-- What you are asked to do --
Every entry needs to be printed exactly, please.

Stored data

▬▬▬▬▬▬▬▬▬▬

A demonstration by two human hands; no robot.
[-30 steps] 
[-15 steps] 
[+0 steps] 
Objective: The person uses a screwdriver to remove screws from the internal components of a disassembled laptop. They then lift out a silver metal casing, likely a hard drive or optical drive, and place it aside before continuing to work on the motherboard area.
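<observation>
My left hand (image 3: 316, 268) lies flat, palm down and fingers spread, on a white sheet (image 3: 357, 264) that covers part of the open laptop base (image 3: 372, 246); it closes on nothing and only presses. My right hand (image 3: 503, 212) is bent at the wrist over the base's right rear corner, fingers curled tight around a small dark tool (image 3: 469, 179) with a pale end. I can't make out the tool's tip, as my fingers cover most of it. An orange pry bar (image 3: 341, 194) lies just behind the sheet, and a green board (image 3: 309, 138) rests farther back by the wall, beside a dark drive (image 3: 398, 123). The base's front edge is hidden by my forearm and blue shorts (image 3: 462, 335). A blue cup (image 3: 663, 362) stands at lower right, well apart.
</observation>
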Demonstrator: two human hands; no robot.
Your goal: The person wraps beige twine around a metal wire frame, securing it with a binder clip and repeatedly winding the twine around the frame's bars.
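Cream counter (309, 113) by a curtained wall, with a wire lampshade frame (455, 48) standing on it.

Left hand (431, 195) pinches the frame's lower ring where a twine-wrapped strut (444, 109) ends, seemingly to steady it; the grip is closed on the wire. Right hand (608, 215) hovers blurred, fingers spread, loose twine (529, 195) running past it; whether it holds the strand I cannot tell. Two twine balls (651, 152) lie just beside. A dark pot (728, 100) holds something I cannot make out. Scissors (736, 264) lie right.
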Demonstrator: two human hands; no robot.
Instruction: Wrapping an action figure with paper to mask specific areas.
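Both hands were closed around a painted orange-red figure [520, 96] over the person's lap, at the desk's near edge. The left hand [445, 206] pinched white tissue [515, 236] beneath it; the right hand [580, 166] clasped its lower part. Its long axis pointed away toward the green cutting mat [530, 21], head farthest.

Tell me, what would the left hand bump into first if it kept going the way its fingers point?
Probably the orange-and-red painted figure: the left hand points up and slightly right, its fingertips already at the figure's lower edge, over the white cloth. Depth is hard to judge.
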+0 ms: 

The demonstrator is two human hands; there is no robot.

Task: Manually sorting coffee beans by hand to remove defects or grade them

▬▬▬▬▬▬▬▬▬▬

-- Problem solution --
A demonstration by two human hands; no robot.
[-30 steps] 
[-15 steps] 
[+0 steps] 
Objective: The person uses a screwdriver to remove screws from the internal components of a disassembled laptop. They then lift out a silver metal casing, likely a hard drive or optical drive, and place it aside before continuing to work on the motherboard area.
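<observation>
My left hand (image 3: 316, 268) lies flat, palm down and fingers spread, on a white sheet (image 3: 357, 264) that covers part of the open laptop base (image 3: 372, 246); it closes on nothing and only presses. My right hand (image 3: 503, 212) is bent at the wrist over the base's right rear corner, fingers curled tight around a small dark tool (image 3: 469, 179) with a pale end. I can't make out the tool's tip, as my fingers cover most of it. An orange pry bar (image 3: 341, 194) lies just behind the sheet, and a green board (image 3: 309, 138) rests farther back by the wall, beside a dark drive (image 3: 398, 123). The base's front edge is hidden by my forearm and blue shorts (image 3: 462, 335). A blue cup (image 3: 663, 362) stands at lower right, well apart.
</observation>
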Demonstrator: two human hands; no robot.
Your goal: The person wraps beige twine around a metal wire frame, securing it with a binder clip and repeatedly winding the twine around the frame's bars.
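Cream counter (309, 113) by a curtained wall, with a wire lampshade frame (455, 48) standing on it.

Left hand (431, 195) pinches the frame's lower ring where a twine-wrapped strut (444, 109) ends, seemingly to steady it; the grip is closed on the wire. Right hand (608, 215) hovers blurred, fingers spread, loose twine (529, 195) running past it; whether it holds the strand I cannot tell. Two twine balls (651, 152) lie just beside. A dark pot (728, 100) holds something I cannot make out. Scissors (736, 264) lie right.
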Demonstrator: two human hands; no robot.
Instruction: Wrapping an action figure with paper to mask specific areas.
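Both hands were closed around a painted orange-red figure [520, 96] over the person's lap, at the desk's near edge. The left hand [445, 206] pinched white tissue [515, 236] beneath it; the right hand [580, 166] clasped its lower part. Its long axis pointed away toward the green cutting mat [530, 21], head farthest.

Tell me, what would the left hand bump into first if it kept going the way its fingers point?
Probably the orange-and-red painted figure: the left hand points up and slightly right, its fingertips already at the figure's lower edge, over the white cloth. Depth is hard to judge.
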+0 ms: 

The demonstrator is two human hands; there is no robot.

Task: Manually sorting coffee beans by hand to remove defects or grade them

The exercise has been finished.